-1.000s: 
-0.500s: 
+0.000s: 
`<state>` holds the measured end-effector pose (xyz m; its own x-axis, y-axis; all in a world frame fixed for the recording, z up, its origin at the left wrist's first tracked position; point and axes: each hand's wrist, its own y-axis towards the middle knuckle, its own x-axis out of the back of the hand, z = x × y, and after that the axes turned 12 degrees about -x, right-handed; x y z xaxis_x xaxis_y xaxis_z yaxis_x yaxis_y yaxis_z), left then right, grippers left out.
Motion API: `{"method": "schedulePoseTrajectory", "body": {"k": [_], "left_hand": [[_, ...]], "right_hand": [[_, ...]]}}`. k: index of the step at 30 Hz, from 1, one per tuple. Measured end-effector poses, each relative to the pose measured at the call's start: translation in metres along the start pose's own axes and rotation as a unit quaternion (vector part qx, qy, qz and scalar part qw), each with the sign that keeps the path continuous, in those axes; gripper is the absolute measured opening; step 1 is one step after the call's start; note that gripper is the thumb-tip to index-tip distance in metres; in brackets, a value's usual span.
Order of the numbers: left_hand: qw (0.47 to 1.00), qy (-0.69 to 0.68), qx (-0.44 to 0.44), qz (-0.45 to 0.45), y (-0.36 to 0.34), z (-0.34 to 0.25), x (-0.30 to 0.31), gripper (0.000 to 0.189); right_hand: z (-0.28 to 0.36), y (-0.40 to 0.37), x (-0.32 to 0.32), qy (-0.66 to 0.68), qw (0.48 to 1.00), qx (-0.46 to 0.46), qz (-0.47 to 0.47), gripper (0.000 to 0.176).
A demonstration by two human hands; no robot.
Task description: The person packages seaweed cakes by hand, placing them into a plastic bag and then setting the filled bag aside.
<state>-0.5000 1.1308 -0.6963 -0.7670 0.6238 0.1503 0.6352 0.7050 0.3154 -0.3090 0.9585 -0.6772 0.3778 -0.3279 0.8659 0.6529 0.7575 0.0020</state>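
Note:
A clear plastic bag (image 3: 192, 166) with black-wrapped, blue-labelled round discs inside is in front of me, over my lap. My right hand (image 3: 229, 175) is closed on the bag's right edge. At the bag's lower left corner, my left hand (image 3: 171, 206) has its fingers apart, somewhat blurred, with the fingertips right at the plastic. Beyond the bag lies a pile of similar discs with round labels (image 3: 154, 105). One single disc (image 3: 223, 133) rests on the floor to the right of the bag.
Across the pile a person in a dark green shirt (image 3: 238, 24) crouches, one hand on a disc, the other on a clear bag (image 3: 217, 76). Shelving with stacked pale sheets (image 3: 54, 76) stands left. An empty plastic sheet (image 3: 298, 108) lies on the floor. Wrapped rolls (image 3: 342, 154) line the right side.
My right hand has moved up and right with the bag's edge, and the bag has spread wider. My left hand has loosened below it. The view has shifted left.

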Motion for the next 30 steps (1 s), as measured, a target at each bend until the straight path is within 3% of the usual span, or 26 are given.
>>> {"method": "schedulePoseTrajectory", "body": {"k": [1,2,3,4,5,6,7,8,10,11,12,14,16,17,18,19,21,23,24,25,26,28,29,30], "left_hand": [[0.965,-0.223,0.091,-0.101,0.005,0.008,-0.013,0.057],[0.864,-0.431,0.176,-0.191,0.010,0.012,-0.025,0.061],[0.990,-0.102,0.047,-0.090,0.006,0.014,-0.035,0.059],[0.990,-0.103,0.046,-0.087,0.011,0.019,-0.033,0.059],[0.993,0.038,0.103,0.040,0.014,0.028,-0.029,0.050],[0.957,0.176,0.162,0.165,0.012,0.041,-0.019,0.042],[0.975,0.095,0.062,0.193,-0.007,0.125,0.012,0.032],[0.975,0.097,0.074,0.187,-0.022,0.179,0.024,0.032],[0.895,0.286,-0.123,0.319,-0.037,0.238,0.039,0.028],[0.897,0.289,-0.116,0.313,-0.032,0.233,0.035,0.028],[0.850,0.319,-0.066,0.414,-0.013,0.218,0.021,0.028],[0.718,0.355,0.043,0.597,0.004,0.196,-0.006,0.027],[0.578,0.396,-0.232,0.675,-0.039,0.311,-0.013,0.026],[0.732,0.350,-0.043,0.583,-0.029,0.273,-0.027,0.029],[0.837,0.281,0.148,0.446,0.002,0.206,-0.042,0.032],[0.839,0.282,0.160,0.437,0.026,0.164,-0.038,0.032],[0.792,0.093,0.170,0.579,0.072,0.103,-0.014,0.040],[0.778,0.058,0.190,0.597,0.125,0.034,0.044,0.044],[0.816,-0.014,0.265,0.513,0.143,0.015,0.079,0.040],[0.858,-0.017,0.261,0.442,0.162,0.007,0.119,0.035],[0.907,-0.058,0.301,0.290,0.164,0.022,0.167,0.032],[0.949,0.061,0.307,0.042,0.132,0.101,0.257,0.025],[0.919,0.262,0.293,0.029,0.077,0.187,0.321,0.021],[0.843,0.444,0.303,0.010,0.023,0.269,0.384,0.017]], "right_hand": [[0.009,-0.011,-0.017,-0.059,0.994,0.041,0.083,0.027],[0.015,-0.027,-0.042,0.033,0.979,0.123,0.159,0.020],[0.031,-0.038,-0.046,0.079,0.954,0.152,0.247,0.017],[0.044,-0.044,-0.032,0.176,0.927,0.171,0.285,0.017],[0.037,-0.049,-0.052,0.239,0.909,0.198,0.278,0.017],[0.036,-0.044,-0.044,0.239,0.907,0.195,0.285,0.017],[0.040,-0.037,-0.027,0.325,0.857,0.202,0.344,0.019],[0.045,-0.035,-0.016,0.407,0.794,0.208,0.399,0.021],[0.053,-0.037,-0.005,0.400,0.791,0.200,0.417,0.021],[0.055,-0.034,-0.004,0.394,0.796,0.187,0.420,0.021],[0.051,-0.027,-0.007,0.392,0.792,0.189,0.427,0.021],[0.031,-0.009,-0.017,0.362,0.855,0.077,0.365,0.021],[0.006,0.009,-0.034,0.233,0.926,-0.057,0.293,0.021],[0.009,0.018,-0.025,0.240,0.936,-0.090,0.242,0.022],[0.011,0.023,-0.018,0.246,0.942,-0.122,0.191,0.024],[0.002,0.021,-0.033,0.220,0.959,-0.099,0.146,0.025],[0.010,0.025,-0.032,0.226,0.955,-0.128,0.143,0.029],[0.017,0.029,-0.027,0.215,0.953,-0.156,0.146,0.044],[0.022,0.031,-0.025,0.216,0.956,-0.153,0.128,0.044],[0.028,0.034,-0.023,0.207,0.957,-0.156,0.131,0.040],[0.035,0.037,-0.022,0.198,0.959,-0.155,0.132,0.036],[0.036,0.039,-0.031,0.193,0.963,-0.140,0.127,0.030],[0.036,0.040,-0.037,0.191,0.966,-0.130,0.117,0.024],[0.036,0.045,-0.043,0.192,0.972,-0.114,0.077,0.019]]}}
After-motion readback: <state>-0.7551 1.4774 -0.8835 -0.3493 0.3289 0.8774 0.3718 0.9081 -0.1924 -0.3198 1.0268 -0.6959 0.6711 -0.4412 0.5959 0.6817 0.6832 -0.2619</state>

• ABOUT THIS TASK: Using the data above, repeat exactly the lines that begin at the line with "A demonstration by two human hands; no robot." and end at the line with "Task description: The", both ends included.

• REPLY:
A demonstration by two human hands; no robot.
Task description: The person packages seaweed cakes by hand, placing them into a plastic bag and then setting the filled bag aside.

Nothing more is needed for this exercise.